Pertama-tama, saya ingin mengungkapkan belasungkawa yang sedalam-dalamnya atas kepergian Mas Eril, Putra Ridwan Kamil yang belum lama ini diumumkan. Saya adalah satu diantara jutaan netijen yang turut merasakan duka itu. Saya adalah perempuan seperti Nyonya Athalia yang merasakan kehilangan itu. Dan saya adalah seorang ibu yang memiliki putera, yang juga turut menelan duka yang dirasakan kedua orang tua yang telah ditinggalkan. Pedih rasanya, bahkan ketika hanya bisa memantau pemberitaan secara virtual. Tak terbayang bagaimana pilu perasaan Bapak Ridwan Kamil dan segenap keluarga yang ditinggalkan sosok Eril.
Kematian adalah mutlak bagi setiap manusia. Satu persatu dari setiap yang bernyawa akan mencapai titik tersebut. Tak ada yang bisa berkompromi perihal yang telah ditentukan Sang Pencipta bagi hambanya. Meski di sisi lain, kita memahami bahwa kehidupan di dunialah yang sesungguhnya semu. Karena perjalanan hidup yang sebenarnya adalah setelah melalui pintu kematian.

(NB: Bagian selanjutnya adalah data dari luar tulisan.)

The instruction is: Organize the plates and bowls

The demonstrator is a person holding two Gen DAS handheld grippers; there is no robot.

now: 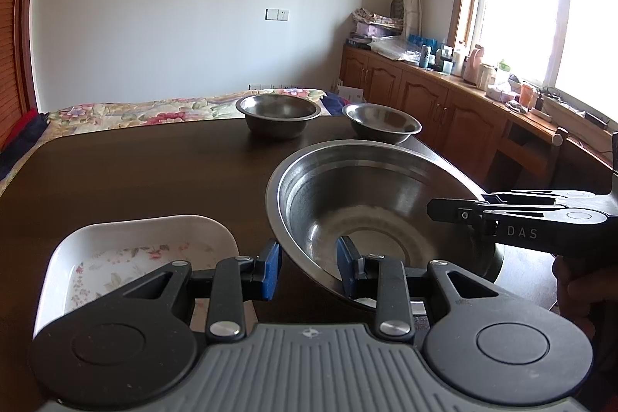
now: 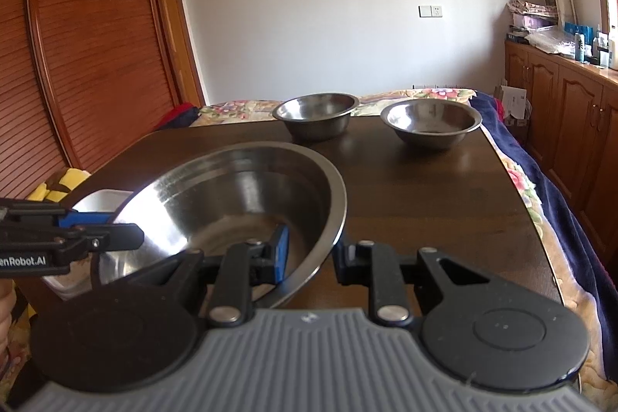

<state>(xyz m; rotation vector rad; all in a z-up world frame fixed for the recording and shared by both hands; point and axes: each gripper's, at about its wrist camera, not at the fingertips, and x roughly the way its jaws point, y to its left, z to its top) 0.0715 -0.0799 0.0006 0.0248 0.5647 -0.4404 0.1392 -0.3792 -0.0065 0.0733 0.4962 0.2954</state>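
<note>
Big bowl (image 1: 370, 219) tilted, near table (image 1: 135, 180) edge, rim straddled by both your grippers. Left gripper (image 1: 307, 271) at bowl's 7 o'clock, jaws apart around rim, not pinching. Right gripper (image 2: 311, 259) at 5 o'clock, likewise agape over rim. White dish (image 1: 127, 257) just beside bowl at 9. Two small bowls (image 2: 314, 114) (image 2: 430, 122) at 12, well apart. Both hands equally near; close both before lifting.

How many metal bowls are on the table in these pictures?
3. The large bowl is nearest, with both claws at its rim. The two small bowls stand at the table's far edge, one left, one right. None seems hidden.
</note>
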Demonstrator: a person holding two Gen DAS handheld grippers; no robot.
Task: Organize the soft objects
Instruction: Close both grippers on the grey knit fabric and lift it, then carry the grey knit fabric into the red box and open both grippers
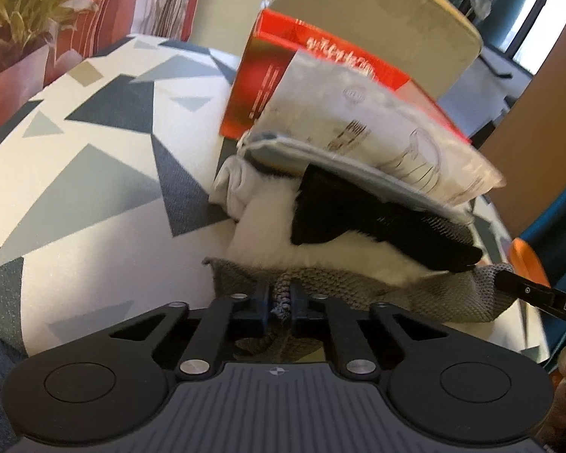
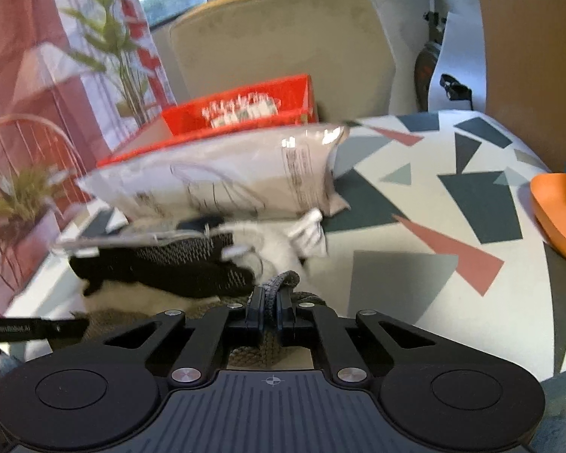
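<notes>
Left gripper point(image 1: 282, 304) is clamped tight on the near edge of the grey knitted cloth point(image 1: 426, 294); a pinch of grey knit bunches up between the two pads. Right gripper point(image 2: 271, 305) does the same further along that edge, jaws nearly together with a fold of the grey knitted cloth point(image 2: 283, 279) squeezed between them. No earlier view, so only the grip itself can be told.

The cloth lies flat on the table with the triangle-pattern tablecloth point(image 1: 94, 158), at the bottom of a pile. Its long axis runs left to right along the near side, across in front of both grippers. Coarse knit, mid grey, edge a bit rolled.

Stacked on it: a white fluffy piece with black patches point(image 1: 320, 222), and a dark woven item point(image 2: 177, 260) seen in the right wrist view. Behind that, a folded white cloth point(image 1: 232, 187). On top, a clear plastic packet with printed line drawings point(image 1: 377, 132), tilted, its long side running from far left to near right in the left wrist view. A red cardboard box point(image 1: 271, 71) stands just behind, touching the packet.

An orange bowl point(image 2: 558, 211) sits apart at the right edge of the table. A beige chair back point(image 2: 283, 37) stands on the far side, a potted plant point(image 1: 22, 11) at far left.
</notes>
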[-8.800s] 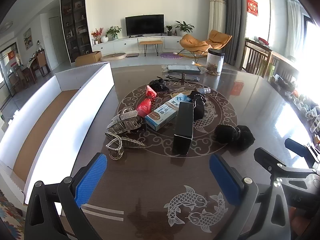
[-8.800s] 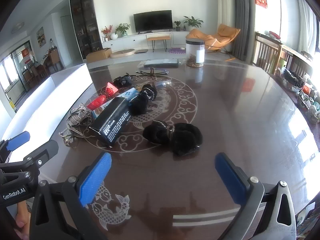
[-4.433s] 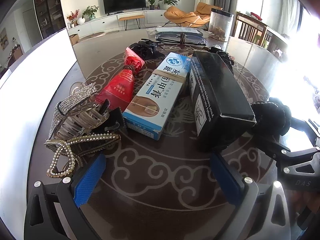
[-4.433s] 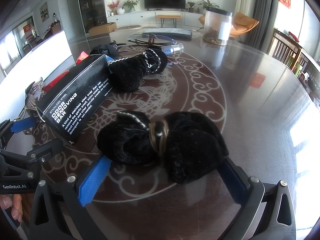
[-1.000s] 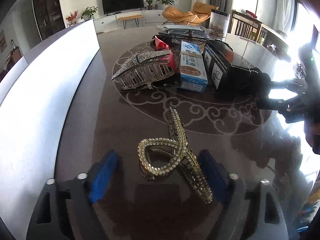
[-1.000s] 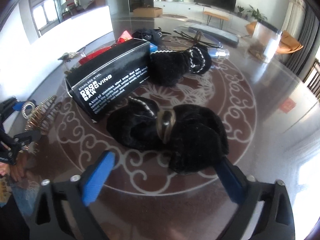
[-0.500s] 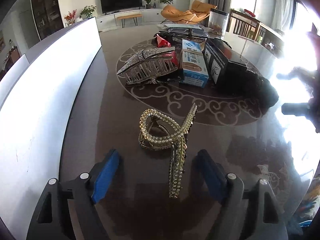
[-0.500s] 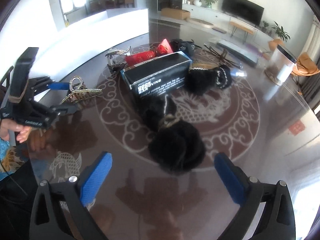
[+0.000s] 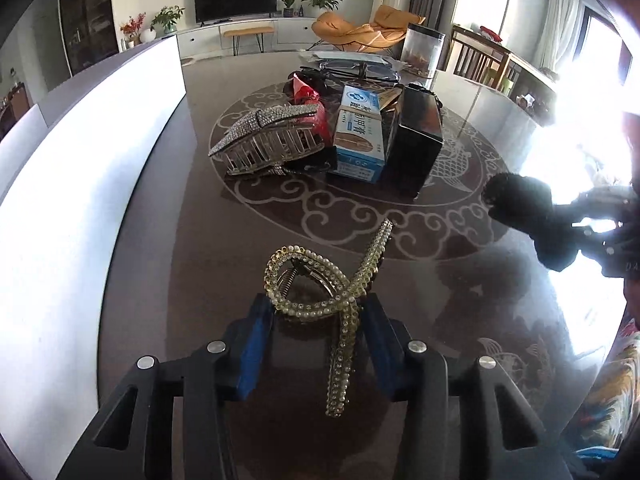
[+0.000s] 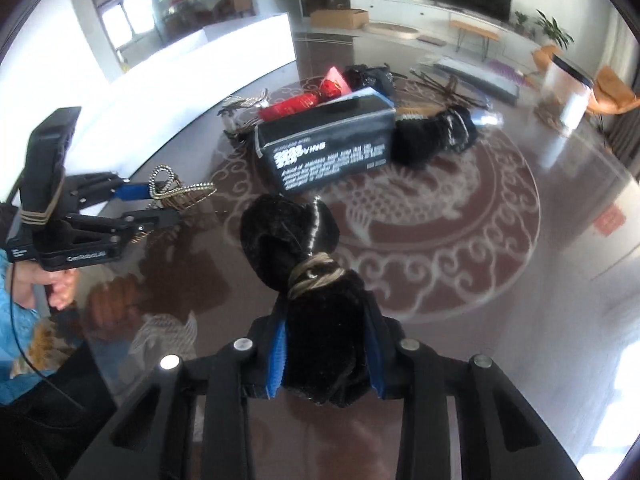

Saat kematian itu terjadi orang-orang di bumi yang kita tinggalkan akan berderai air mata dan mengurai kenangan-kenangan manis saat bersama. Sementara doa-doa keselamatan mulai melangit mengiringi langkah kita di dalam kabut keabadian.
Pilu, hanya bagi yang kita tinggalkan.
Sakit, hanya untuk orang-orang yang kehilangan.
Sementara kita terus berjalan, berdampingan dengan amal kebajikan berharap Alquran yang kita sentuh semasa hidup datang membawa syafaat.
Kematian bukan lagi tempatnya berjuang. Tak ada agenda mendesak, kelaparan, kekurangan harta warisan, tak ada lagi kunjungan kerja atau bahkan bersolek ria. Yang ada hanya satu urusan bagaimana kita menghadap Tuhan.
Lalu, untuk kita yang saat ini masih hidup dengan segala kesempatan untuk mencari bekal di hari kemudian. Siapkah kita menuju kesana? Sebanyak apa amal ibadah yang akan menjadi teman perjalanan kita. Seberapa banyak persiapan kita dalam menyambut perjalanan kekal nanti. Sudahkah kita berbuat baik hari ini?
Sudahkah kita saling mengingatkan hari ini?
Sudahkah kita memberikan hal terbaik untuk kehidupan abadi itu?
Semua hanya bisa dilakukan di waktu ini, di setiap detik yang menjadi kesempatan dari Sang Ilahi.
Kabut keabadian telah setia menanti. Kita yang terlahir di bumi dengan segala kondisi yang tidak dimengerti dan akan akan kembali dengan situasi yang juga tak pernah bisa dipahami. Karena semua adalah rahasia Ilahi.
Mari kembali berkaca diri, kita melihat pantulan diri kita di dalam sana. Apakah dia masih sosok yang sama yang kita kenali? Ataukah kehidupan dan zaman yang berganti telah merubahnya menjadi seseorang yang bahkan tidak kita ketahui.
Mari menjadi versi diri kita yang lebih baik lagi, tanpa menjauh dari fitrah kita sendiri. Menjadi pribadi yang senantiasa berbagi dan berbuat hal baik untuk orang sekitar, karena ketulusan akan mengangkat derajat diri kita sendiri. Sebelum pintu itu terbuka dan kaki-kaki melangkah ke dalamnya. Yah, pintu abadi itu adalah pintu yang bernama mati.